> _Records to process_:

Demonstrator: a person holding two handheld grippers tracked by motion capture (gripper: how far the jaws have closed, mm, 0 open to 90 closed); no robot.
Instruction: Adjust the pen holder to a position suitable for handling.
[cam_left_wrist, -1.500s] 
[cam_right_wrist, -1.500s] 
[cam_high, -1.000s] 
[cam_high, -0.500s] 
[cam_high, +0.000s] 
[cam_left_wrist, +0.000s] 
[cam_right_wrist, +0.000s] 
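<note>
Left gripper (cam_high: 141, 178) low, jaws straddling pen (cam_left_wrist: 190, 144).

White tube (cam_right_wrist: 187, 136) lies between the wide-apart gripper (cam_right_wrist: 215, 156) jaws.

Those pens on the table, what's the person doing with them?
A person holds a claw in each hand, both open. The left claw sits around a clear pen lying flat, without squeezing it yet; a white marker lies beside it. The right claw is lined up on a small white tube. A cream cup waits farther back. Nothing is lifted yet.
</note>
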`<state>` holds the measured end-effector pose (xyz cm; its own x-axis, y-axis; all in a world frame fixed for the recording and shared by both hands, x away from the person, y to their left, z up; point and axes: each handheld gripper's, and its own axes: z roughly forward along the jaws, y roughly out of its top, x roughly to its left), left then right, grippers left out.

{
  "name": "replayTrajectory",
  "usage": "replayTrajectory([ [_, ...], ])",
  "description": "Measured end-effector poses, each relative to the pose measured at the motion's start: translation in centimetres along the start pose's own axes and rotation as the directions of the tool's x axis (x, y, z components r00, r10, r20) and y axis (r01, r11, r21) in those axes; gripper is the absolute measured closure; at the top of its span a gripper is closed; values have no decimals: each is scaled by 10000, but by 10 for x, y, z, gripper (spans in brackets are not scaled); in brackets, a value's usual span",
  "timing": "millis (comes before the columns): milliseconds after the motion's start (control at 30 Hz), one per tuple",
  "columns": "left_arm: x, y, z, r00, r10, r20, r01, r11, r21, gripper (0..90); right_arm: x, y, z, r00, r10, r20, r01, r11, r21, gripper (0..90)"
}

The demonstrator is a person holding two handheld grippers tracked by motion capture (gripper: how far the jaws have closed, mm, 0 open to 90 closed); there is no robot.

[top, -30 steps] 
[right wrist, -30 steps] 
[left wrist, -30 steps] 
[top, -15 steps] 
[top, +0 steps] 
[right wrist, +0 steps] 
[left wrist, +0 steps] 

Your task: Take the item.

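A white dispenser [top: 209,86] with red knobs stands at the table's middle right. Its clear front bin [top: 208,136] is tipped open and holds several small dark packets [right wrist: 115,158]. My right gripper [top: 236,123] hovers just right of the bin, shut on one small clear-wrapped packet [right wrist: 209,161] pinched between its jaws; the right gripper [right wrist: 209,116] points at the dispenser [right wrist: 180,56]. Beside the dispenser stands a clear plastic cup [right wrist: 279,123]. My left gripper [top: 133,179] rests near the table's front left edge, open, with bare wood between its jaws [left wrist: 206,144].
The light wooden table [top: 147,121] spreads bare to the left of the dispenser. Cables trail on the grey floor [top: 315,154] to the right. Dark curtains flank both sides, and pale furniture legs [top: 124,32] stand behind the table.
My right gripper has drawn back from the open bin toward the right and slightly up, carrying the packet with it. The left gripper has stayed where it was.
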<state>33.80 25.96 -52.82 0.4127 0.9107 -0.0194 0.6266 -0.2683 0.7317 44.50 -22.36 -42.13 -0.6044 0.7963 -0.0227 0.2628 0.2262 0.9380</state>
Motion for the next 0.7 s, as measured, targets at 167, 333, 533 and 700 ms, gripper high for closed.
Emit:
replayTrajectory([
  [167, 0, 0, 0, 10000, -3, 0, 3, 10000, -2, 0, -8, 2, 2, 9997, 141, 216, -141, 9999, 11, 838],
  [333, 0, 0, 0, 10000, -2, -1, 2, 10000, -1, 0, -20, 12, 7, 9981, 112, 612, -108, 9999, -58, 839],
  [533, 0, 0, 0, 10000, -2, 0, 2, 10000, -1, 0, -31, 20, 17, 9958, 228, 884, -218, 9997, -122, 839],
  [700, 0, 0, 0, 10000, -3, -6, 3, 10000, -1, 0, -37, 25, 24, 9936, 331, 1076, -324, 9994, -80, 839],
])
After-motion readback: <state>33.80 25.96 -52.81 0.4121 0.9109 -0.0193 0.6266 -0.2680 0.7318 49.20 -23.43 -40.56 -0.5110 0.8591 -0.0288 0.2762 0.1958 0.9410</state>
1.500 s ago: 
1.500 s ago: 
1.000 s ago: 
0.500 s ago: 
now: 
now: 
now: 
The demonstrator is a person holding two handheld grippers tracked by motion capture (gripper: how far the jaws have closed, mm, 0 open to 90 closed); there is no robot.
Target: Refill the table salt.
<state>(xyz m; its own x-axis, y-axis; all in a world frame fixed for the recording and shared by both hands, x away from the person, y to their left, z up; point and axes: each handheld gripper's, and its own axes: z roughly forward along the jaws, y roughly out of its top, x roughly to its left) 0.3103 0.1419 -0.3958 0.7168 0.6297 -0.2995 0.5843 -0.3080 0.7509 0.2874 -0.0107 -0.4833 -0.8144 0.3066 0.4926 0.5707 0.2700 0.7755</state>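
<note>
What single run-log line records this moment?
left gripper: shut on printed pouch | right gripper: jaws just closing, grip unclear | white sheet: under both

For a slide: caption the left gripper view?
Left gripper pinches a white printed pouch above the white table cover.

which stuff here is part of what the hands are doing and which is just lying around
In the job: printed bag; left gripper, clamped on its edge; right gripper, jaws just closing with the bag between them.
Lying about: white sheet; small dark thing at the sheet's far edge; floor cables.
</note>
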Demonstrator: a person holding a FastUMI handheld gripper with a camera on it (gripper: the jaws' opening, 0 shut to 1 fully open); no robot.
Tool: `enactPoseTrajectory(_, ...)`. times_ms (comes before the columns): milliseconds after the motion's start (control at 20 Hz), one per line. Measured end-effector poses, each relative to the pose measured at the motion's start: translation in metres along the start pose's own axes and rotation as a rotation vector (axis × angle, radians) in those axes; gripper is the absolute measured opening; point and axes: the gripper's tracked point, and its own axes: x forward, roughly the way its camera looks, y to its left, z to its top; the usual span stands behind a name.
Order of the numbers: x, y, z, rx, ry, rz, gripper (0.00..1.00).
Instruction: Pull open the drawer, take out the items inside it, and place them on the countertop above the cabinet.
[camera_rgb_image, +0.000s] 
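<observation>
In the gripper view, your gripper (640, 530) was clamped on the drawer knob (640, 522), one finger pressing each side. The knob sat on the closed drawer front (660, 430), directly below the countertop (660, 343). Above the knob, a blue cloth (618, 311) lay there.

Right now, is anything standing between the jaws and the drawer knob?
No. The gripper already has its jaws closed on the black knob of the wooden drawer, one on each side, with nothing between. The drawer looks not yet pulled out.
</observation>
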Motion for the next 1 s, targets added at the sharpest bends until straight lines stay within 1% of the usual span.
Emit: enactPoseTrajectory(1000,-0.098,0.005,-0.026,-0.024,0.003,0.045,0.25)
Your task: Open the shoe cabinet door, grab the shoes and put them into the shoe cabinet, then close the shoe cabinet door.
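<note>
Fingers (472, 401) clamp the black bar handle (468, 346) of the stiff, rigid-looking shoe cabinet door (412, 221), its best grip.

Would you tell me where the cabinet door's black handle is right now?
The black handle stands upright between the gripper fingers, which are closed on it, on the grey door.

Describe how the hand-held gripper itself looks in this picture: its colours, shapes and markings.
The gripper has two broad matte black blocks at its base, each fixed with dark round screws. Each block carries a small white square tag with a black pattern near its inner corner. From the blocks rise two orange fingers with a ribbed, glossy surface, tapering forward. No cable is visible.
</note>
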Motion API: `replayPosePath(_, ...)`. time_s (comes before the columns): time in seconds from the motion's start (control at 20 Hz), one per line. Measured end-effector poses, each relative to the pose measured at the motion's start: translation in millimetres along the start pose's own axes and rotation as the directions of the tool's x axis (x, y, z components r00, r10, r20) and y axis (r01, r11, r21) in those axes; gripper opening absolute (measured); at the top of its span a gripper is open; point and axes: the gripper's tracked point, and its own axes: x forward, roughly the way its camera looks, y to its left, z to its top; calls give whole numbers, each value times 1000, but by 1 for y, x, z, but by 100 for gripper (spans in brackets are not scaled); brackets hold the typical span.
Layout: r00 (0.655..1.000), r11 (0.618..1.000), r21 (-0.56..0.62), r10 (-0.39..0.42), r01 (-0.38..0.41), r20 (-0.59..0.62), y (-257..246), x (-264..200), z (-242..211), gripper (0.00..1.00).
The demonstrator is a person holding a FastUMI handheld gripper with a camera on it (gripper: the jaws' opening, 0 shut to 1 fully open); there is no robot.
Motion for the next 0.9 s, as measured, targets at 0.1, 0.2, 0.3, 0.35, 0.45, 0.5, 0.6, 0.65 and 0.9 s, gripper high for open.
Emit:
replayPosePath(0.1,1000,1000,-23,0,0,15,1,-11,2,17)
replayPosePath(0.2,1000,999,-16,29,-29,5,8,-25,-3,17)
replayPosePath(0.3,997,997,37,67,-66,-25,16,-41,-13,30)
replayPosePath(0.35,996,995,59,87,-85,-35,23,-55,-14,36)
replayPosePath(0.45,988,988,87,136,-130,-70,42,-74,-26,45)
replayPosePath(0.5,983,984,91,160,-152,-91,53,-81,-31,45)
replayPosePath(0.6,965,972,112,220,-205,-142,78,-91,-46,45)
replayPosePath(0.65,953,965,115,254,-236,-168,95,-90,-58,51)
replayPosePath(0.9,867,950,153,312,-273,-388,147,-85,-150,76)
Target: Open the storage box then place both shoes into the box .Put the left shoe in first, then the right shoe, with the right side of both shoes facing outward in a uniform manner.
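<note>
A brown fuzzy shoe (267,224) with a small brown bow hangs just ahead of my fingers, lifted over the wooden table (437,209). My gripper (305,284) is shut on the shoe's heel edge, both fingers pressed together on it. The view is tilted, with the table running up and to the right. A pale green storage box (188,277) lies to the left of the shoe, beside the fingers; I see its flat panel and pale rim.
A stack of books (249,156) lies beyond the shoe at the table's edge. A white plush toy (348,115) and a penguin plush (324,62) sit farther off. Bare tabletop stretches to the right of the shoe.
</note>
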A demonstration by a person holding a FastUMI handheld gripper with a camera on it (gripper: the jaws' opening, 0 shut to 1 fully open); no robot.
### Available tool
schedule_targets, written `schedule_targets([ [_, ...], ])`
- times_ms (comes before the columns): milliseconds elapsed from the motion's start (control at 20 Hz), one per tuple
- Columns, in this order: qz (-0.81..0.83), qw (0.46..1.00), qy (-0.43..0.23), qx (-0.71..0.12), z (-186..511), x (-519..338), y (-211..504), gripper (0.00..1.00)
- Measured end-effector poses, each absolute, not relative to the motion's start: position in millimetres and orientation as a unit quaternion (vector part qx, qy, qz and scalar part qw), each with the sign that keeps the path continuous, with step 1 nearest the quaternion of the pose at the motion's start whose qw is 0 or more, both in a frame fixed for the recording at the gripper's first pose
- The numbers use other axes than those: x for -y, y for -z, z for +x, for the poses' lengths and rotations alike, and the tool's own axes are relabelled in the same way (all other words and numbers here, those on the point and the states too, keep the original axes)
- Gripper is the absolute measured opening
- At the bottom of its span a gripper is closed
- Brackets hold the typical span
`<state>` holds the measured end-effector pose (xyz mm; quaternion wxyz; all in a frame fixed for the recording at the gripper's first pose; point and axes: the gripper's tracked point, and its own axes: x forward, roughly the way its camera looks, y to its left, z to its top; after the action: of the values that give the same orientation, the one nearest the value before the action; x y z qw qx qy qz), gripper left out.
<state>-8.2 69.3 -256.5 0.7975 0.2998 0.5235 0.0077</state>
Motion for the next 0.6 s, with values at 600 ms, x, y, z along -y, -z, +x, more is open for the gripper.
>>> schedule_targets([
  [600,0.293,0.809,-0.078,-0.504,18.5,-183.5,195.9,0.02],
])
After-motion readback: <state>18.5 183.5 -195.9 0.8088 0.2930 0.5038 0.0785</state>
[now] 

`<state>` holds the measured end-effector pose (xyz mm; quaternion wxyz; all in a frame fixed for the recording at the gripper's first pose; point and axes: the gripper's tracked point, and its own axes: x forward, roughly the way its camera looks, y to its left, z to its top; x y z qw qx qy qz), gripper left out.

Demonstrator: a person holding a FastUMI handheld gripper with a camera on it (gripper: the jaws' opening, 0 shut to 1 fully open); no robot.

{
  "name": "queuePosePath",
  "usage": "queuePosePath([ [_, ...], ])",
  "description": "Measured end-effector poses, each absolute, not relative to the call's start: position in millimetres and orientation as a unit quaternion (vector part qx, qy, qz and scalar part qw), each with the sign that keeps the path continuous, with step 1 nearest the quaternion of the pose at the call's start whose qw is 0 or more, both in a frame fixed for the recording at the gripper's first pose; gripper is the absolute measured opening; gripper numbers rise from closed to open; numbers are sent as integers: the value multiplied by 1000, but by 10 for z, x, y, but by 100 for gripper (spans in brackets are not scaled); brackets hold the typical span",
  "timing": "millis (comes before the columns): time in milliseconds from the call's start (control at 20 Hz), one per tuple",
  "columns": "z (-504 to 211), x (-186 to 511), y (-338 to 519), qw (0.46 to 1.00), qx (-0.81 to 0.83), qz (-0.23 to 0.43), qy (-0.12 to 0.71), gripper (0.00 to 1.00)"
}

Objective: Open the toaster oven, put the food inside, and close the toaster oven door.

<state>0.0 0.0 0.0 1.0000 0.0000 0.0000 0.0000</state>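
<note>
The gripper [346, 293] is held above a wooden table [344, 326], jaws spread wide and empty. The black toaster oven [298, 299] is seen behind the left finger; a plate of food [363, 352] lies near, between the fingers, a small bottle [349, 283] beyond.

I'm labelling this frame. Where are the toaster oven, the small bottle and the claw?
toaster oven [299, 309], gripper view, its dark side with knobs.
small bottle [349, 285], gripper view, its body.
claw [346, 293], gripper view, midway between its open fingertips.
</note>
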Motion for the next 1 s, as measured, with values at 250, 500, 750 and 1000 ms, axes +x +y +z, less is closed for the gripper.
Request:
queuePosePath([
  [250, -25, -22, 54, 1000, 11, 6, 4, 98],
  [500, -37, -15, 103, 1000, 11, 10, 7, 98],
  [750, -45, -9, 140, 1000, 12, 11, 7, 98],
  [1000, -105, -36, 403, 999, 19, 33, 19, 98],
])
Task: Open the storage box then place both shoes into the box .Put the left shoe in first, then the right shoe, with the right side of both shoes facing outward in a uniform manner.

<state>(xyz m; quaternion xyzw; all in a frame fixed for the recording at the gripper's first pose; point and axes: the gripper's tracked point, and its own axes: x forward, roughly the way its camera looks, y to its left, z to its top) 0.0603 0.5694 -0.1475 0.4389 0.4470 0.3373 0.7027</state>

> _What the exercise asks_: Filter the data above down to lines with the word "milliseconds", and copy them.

> _Finished task_:
  "timing": "millis (comes before the columns): milliseconds after the motion's start (control at 30 Hz), one per tuple",
Tool: `enactPoseTrajectory(_, ...)`. times_ms (comes before the columns): milliseconds after the motion's start (control at 20 Hz), one per line. Measured end-effector poses, each relative to the pose measured at the motion's start: translation in metres along the start pose's own axes and rotation as a rotation vector (axis × angle, radians) in those axes; gripper is the absolute measured opening; point and axes: the gripper's tracked point, and its own axes: x forward, roughly the way its camera looks, y to its left, z to its top; the usual span stands behind a name.
- times_ms (comes before the columns): milliseconds elapsed from the motion's start (control at 20 Hz), one per tuple
  "timing": "millis (comes before the columns): time in milliseconds from the call's start (control at 20 Hz), one per tuple",

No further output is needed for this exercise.